In questo caso, ad incidere è la frenata economica della locomotiva tedesca, con la Germania ferma a 28,4 milioni di euro (-13,4%). Nel contesto europeo, l’export resta stabile solo verso Francia, Regno Unito e Austria.
Tra le altre aree di riferimento, spicca il continente americano: gli Stati Uniti hanno importato materiali per 72,2 milioni di euro (+44,5%), il Canada per 11,7 milioni di euro (+3%) e il Messico per 2,4 milioni di euro (+50%).
Primo trimestre in crescita per le aziende italiane anche nell’Est Europa e nei Balcani, verso cui l’export ha superato i 25 milioni di euro (+6%): tra tutti i paesi spicca la Russia, con 9,6 milioni di euro (+16,5%).
Incrementi nelle esportazioni pure in Medio Oriente, per un controvalore di 45 milioni di euro (+8%): mentre cala l’export verso l’Arabia Saudita (da 22,8 a 20,3 milioni di euro), aumenta quello diretto negli Emirati Arabi fino a 9,5 milioni di euro (+19%).

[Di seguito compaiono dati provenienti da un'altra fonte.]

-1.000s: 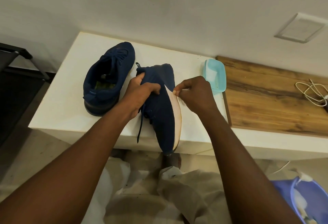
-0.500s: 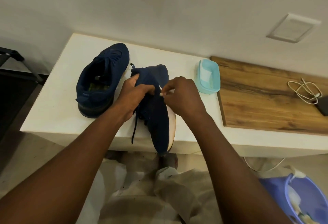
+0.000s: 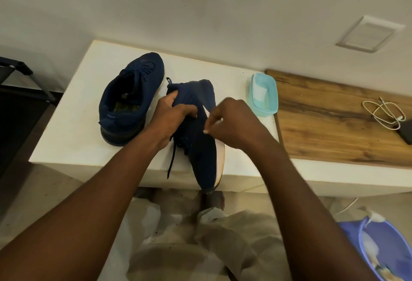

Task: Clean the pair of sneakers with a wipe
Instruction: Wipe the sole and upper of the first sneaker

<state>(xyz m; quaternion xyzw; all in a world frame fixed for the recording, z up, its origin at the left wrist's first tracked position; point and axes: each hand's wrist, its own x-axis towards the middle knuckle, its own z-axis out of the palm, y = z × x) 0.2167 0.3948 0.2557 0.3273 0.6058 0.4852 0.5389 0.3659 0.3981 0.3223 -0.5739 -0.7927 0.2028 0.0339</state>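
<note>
holding the tipped sneaker (image 3: 205,158) by its collar in the left hand (image 3: 169,118) at the table (image 3: 71,142) edge, toe overhanging; pinching at its sole with the right hand (image 3: 234,124), whether on a wipe cannot tell; could slide off if rubbing loosens that hold

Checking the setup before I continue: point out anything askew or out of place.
The sneaker in the left hand is tipped on its side, toe past the front edge of the table, one lace dangling.

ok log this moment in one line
left hand: grips sneaker, tipped on its side | right hand: fingers curled against its upper, wipe not visible | second sneaker: upright on table
</note>
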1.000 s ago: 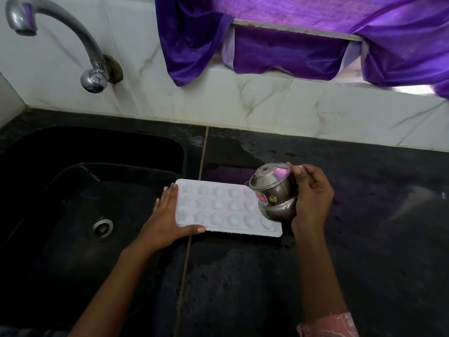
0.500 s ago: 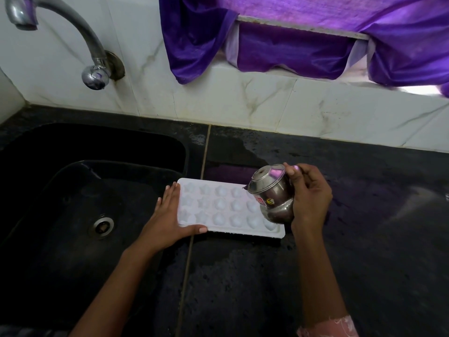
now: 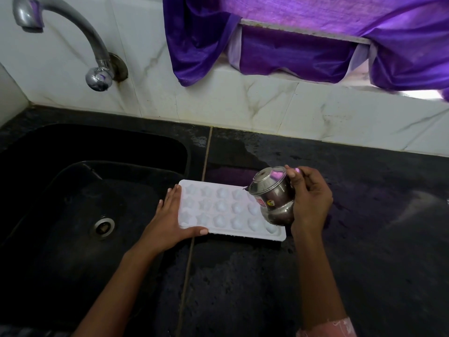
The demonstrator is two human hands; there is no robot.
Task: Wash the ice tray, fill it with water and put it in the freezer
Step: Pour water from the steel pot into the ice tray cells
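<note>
- The white tray lies flat on the dark worktop, just right of the sink. Its left end sits right at the sink's edge and its long side runs left to right.
- The cavities face up, in three rows. They look pale and shiny, but I honestly can't tell how much water is in them.
- The left hand is on the tray's left end. The grip is spread: fingers straight and together along the short edge, thumb stretched out along the near long edge. It's bracing the tray, not curled round it.
- The right hand holds a small steel pot over the tray's right end. The grip is wrapped round the pot from the right, thumb on the upper part, the other fingers behind it.
- The pot is tilted, its flat round end pointing up and left and its belly low over the last cavities. It hides the tray's far right corner. There's a red sticker on its side. I can't see any stream coming out of it.
- The worktop looks wet in patches around the tray.
- The sink is black, with a round metal drain in the bottom.
- A curved metal tap comes out of the white marble-look wall above the sink, and it isn't running.
- A purple curtain hangs bunched over the window ledge at the top.
- A bit of pink patterned sleeve shows on the right arm at the bottom edge.
</note>
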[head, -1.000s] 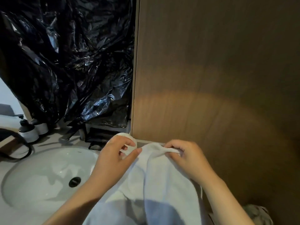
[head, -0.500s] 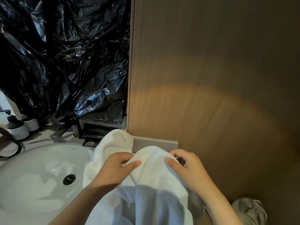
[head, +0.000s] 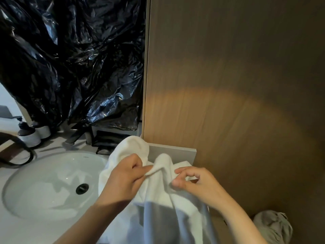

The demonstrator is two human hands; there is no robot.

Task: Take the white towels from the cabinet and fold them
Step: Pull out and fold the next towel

Buone prospettive, poi, in Nord Africa (Marocco, Tunisia, Algeria, Egitto e Libia) che chiude il trimestre a 12 milioni di euro (+42,7%), così come in India, i cui gli ordinativi superano i 4 milioni di euro (+45%).
Pr quanto riguarda le esportazioni di prodotto grezzo, i blocchi delle cave italiane continuano ad essere richiesti soprattutto ad Oriente, in India e nel Sud-est asiatico: nel primo trimestre l’export verso la Cina è cresciuto a 21,3 milioni di euro (+28%); stabili in quantitativi diretti in India (16,5 milioni di euro) e in salita del 45% quelli verso l’Indonesia (2,9 milioni di euro).
Capitolo a parte le importazioni che si fermano a 88,3 milioni di euro, registrando nei primi tre mesi del 2013 un calo complessivo, tra lavorati (-15%) e grezzi (-8,2%), del 10,3 per cento. Il Brasile continua a confermarsi il maggior fornitore di blocchi per le aziende italiane, con l’import dal Paese verdeoro aumentato del 20%, a 13,8 milioni di euro.